Commenting on the publication of the Redfern Inquiry into human tissue analysis in UK nuclear facilities, CND expressed profound concern that in addition to the previously uncovered abuse of nuclear industry workers, other researchers had taken samples from thousands of individuals “mostly children under the age of six”, in many cases, without familial consent.

In addition to the cases that sparked the inquiry – where tissue had been taken from deceased Sellafield workers – Michael Redfern QC uncovered comparable practices at the Atomic Weapons Establishment (AWE), the National Radiological Protection Board (NRPB) and the Medical Research Council (MRC). The last case is the greatest in scope with the Inquiry reporting “In all, in addition to the 91 fetus, bone (femur or, later in the study, vertebrae) was collected for the UK strontium research from 6,072 individuals, mostly children under the age of six.” [Chapter 14: Findings, Point 71, page 580]
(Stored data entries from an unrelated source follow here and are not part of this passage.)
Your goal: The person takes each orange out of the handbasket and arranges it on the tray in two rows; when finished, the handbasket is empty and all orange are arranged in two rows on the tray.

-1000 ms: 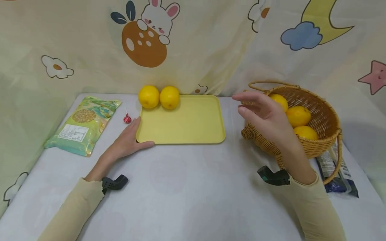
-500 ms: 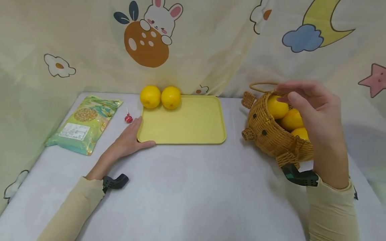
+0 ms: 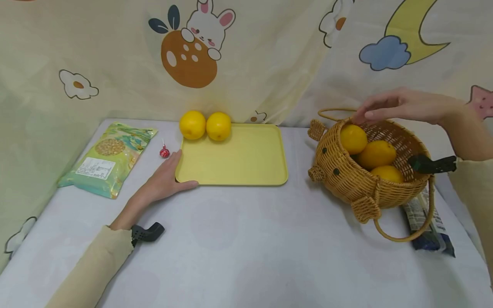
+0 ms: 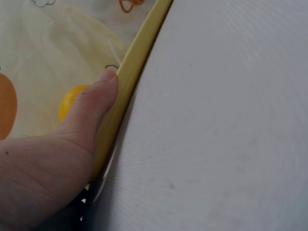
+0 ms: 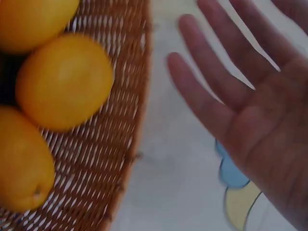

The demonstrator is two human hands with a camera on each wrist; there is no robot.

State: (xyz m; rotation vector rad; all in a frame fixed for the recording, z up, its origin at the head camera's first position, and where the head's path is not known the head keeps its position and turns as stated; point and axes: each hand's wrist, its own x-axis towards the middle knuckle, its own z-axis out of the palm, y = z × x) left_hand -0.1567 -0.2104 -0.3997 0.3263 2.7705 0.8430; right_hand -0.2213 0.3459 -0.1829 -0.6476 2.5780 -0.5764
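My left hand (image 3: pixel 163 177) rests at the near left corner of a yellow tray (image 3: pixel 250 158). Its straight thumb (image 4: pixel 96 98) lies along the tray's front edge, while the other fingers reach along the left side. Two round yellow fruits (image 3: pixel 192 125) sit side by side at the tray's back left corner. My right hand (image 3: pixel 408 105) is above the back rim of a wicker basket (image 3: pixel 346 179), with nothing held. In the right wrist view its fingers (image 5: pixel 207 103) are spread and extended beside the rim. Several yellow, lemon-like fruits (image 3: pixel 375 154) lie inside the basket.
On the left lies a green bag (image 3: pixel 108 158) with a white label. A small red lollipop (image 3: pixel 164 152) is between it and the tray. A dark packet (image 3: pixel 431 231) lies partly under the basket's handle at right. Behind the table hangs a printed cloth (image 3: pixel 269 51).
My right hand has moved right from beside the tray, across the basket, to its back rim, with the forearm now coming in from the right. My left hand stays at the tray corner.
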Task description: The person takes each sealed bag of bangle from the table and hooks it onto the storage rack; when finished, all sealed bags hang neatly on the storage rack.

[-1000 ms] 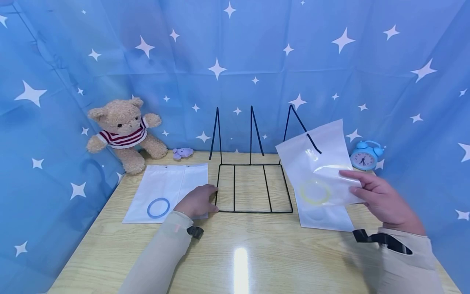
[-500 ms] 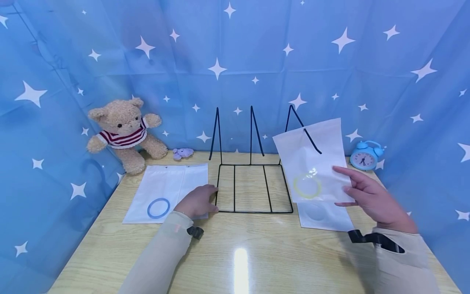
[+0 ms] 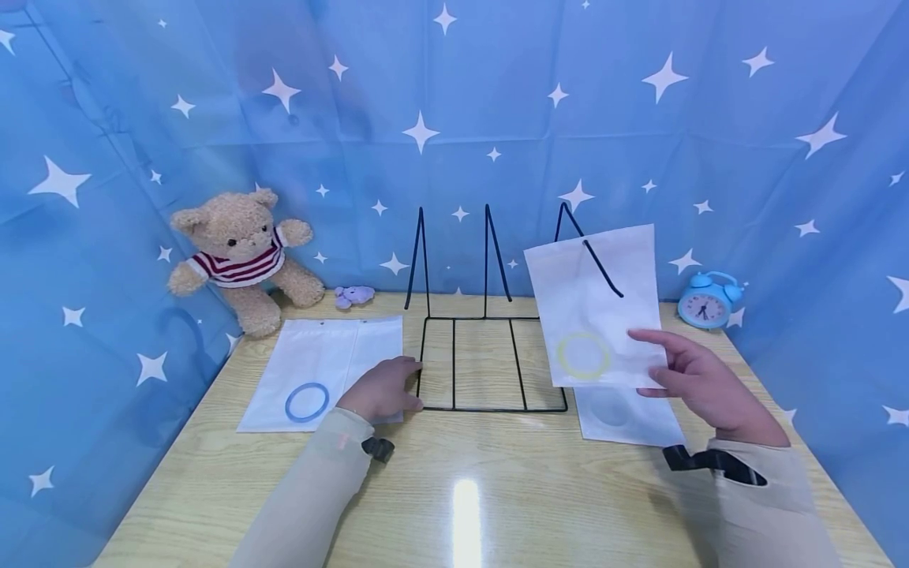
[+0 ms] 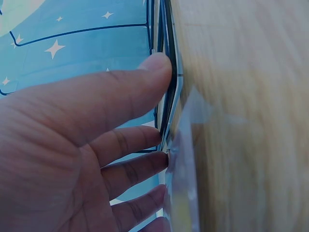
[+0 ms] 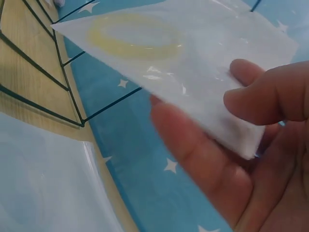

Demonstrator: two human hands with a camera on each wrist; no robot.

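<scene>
A white plastic bag (image 3: 589, 304) with a yellow ring (image 3: 582, 356) showing on it is held by my right hand (image 3: 699, 383), which pinches its lower right edge between thumb and fingers. The front arm of the right-hand hook on the black wire rack (image 3: 510, 363) crosses in front of this bag, coming out near its top edge. My left hand (image 3: 383, 386) touches the left side of the rack's base with thumb and fingertips. In the left wrist view, the thumb (image 4: 145, 79) lies against the dark wire and the fingers are fairly straight.
A second white bag (image 3: 316, 355) with a blue ring lies left of the rack, and another bag (image 3: 628, 418) lies beneath the held one. Behind stand a teddy bear (image 3: 237, 252), a small purple toy (image 3: 353, 297) and a blue alarm clock (image 3: 706, 300). A starred curtain surrounds the table.
My right hand has moved left with the yellow-ringed bag, and the bag's top has slid inward along the hook. It hangs straighter now. My left hand stays at the rack.
</scene>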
Kate Hudson, General Secretary of the Campaign for Nuclear Disarmament, said “These abhorrent practices continued undetected for decades – most frequently at Sellafield – but also at other nuclear sites including the Aldermaston Atomic Weapons Establishment. The removal of body parts points to the major fear that the nuclear industry obviously had about the impact of radiation on their workers. Disgracefully they chose to conduct investigations without the informed consent of the families of their workers and then kept this fact secret for many years.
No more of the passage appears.